» **Exercise details**:
Unless it is a picture, every line from the start of the entries through the line with "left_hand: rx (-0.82" must be retyped exactly.

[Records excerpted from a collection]
↓

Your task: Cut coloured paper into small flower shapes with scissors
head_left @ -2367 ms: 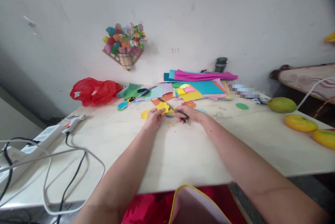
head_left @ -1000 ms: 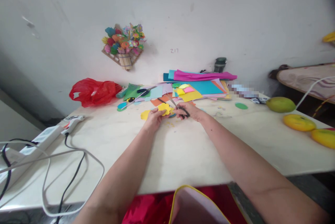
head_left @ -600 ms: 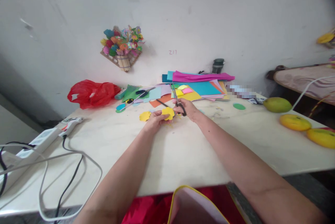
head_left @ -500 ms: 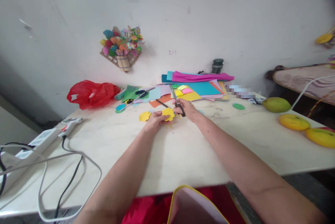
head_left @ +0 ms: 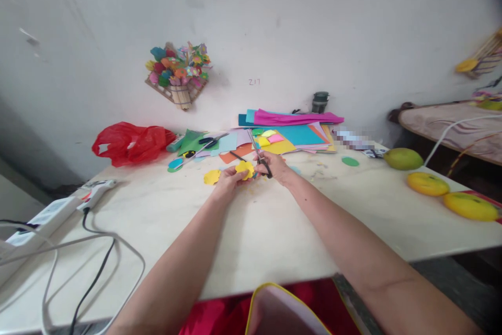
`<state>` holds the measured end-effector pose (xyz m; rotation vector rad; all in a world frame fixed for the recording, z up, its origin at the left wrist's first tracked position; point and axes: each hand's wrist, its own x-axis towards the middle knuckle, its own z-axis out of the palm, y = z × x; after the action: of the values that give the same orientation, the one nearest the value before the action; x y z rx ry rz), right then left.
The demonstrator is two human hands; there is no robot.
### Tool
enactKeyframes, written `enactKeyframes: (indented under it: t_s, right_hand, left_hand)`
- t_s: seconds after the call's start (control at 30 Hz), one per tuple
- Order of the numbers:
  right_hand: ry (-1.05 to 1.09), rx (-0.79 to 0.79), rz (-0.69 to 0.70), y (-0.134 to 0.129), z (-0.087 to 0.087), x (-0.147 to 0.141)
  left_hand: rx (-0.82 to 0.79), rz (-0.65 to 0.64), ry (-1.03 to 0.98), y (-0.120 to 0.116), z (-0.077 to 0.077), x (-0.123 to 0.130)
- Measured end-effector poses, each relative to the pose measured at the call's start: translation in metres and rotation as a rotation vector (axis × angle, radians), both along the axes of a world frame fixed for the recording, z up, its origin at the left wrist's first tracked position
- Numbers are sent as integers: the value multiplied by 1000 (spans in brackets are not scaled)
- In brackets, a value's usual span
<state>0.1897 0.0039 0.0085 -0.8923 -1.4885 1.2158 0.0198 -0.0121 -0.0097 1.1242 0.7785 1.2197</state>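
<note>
Near the centre of the frame, the left hand [head_left: 229, 178] pinches a yellow, scalloped, flower-shaped paper piece [head_left: 245, 169] between thumb and fingers. Just right of it, the right hand [head_left: 274, 165] is closed round the black handles of metal-bladed scissors [head_left: 257, 149], whose tips point up the frame, clear of the flower. A second yellow paper flower [head_left: 212, 177] lies left of the left hand on the pale marbled table [head_left: 270, 241].

From where I stand, a careless swing of those blades could nick a petal or the left fingertips, so close are the hands; a loose pinch could let the paper slip.

On the wall, upper centre, handwriting [head_left: 254, 82] seems to read "217". A packet [head_left: 353, 139] at centre right is pixelated, unreadable; I make out no brand.
</note>
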Motion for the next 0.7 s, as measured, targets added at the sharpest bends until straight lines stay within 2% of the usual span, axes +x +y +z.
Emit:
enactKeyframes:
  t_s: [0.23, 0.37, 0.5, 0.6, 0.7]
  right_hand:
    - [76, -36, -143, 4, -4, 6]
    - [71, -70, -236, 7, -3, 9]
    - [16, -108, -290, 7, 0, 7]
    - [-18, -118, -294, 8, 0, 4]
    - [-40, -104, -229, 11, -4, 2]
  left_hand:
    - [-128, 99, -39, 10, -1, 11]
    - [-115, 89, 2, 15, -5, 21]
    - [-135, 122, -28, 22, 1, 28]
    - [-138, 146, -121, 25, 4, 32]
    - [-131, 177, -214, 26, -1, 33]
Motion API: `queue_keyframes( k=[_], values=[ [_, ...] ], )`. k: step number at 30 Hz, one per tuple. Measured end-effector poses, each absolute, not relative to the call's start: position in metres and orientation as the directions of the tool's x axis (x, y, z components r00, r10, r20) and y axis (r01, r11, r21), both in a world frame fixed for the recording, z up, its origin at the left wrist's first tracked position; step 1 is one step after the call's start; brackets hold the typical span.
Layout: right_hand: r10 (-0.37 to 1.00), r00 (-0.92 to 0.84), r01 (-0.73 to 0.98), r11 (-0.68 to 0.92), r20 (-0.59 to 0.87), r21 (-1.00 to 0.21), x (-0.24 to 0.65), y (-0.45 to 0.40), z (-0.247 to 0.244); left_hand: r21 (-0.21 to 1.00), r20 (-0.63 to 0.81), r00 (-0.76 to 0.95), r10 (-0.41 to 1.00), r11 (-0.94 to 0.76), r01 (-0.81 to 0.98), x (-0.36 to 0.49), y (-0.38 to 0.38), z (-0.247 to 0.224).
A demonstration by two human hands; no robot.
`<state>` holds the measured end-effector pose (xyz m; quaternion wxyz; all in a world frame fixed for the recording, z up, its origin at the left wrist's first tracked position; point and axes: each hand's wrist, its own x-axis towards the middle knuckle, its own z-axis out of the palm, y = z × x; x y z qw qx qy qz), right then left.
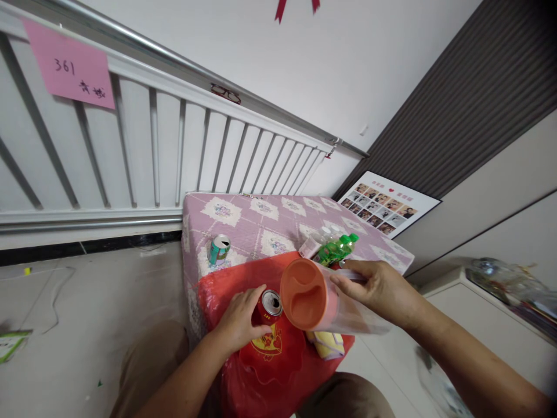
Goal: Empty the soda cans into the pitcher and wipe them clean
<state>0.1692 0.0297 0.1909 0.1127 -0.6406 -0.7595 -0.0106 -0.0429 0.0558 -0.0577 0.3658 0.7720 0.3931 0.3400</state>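
Head view: a tilted pitcher (pixel 354 315) beside a red can (pixel 270 304).
The right hand (pixel 385 290) grips the pitcher's handle, its orange lid (pixel 303 295) facing the can's top; the left hand (pixel 241 318) curls its thumb and fingers around the can, over a red plate (pixel 278 370), though whether it rests there I cannot tell. Beyond, a green can (pixel 219 249) stands on the table (pixel 278 238), left of some bottles (pixel 336 248).
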Motion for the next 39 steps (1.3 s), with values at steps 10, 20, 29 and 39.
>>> queue_keyframes(
  k=[10,20,29,39],
  values=[
    [0.985,-0.137,0.985,0.147,0.104,-0.095,0.1688,0.0288,0.1933,0.835,0.228,0.464,0.856,-0.417,0.359,-0.0437,0.0547,-0.0524],
    [0.984,-0.153,0.982,0.162,0.093,-0.100,0.1683,0.0294,0.1943,0.838,0.226,0.466,0.856,-0.415,0.355,-0.0436,0.0551,-0.0521],
    [0.991,-0.121,0.988,0.126,0.063,-0.090,0.1671,0.0299,0.1941,0.833,0.213,0.471,0.856,-0.411,0.371,-0.0448,0.0544,-0.0496],
    [0.991,-0.124,0.986,0.129,0.059,-0.102,0.1679,0.0291,0.1948,0.834,0.237,0.461,0.855,-0.423,0.355,-0.0444,0.0547,-0.0525]
  ],
)
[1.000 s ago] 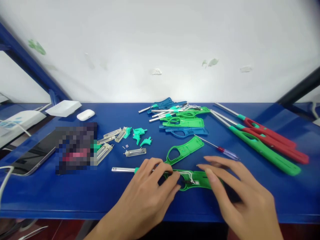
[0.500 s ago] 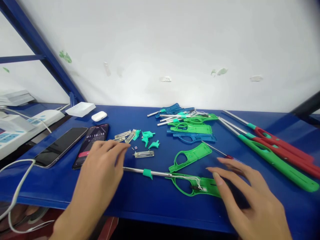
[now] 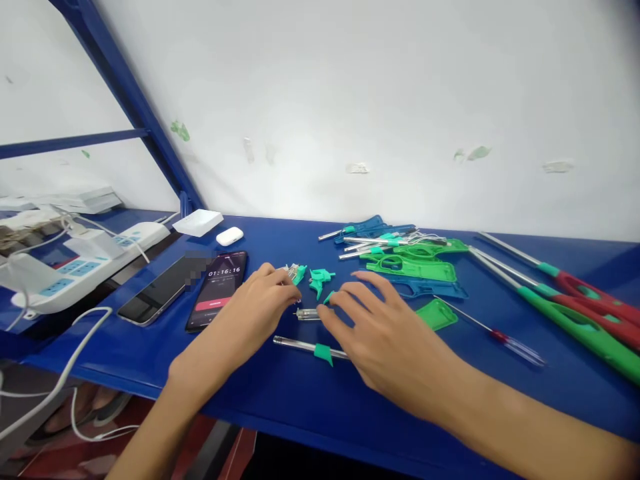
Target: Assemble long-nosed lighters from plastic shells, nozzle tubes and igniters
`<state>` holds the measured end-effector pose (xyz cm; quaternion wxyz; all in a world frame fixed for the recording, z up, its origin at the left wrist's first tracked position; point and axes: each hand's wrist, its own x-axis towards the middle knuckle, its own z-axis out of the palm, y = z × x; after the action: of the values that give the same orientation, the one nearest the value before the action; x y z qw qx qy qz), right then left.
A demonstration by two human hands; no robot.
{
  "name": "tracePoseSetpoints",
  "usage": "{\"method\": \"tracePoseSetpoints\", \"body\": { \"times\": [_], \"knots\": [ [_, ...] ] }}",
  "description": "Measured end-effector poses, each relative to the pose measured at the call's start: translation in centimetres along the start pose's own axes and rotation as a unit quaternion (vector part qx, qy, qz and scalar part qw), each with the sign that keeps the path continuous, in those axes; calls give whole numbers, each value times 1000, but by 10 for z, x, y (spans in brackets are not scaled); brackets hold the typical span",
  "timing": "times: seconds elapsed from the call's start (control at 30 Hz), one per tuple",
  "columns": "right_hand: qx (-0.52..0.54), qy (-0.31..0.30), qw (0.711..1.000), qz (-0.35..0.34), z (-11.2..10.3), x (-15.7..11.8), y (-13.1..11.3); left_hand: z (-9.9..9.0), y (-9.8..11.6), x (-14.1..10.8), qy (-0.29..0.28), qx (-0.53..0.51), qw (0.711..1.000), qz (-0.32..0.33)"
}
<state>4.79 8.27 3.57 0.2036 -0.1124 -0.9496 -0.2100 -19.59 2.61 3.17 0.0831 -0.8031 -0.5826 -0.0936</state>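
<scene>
My left hand (image 3: 267,299) hovers over the small parts, its fingers bent and pressed together; what they hold, if anything, is hidden. Behind its fingertips lie clear lighter fuel tanks (image 3: 290,271), partly covered, and teal triggers (image 3: 319,280). My right hand (image 3: 373,327) is open, with thumb and forefinger apart at the end of a single clear tank (image 3: 307,314). Close to its forefinger is another teal trigger (image 3: 329,297). Below, a metal lighter tube (image 3: 295,345) carries a teal collar (image 3: 323,353); its handle end is hidden behind my right hand. A green handle shell (image 3: 437,315) is partly covered too.
Blue and green handle shells with metal tubes (image 3: 395,243) are piled at the back. At right are a screwdriver (image 3: 510,343) and long red and green lighters (image 3: 575,327). Two phones (image 3: 217,287), a white earbud case (image 3: 230,236) and a power strip (image 3: 95,267) stand left.
My right hand has moved left from the green handle shell to the single clear tank. My left hand stays by the small parts, its fingers more bent. The view has shifted left.
</scene>
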Motion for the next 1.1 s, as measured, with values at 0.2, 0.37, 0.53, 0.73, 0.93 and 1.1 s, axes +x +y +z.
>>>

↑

» **Response below**:
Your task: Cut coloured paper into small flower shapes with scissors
head_left @ -2367 ms: 
head_left @ -1000 ms: 
head_left @ -600 ms: 
head_left @ -500 ms: 
head_left @ +0 ms: 
`<state>` holds the measured end-effector pose (xyz m; rotation vector rad; all in a world frame fixed for the recording, z up, its origin at the left wrist's first tracked position; point and axes: each hand's wrist, its own x-axis towards the middle knuckle, its own z-axis out of the palm, y = z × x; after the action: of the values that give the same orientation, the one nearest the value before the action; x y z rx ry rz), right then left.
The demonstrator is two human hands; there is no robot.
### Tool
enactKeyframes, written `enactKeyframes: (indented under it: t_s, right_hand, left_hand)`
- t_s: seconds after the call's start (control at 30 Hz), one per tuple
- Order of the numbers:
  right_hand: ry (-1.05 to 1.09), rx (-0.79 to 0.79), rz (-0.69 to 0.70), y (-0.134 to 0.129), z (-0.087 to 0.087), x (-0.147 to 0.141)
  left_hand: rx (-0.82 to 0.79), rz (-0.65 to 0.64), ry (-1.03 to 0.98), y (-0.120 to 0.116), z (-0.077 to 0.077), x (-0.123 to 0.130)

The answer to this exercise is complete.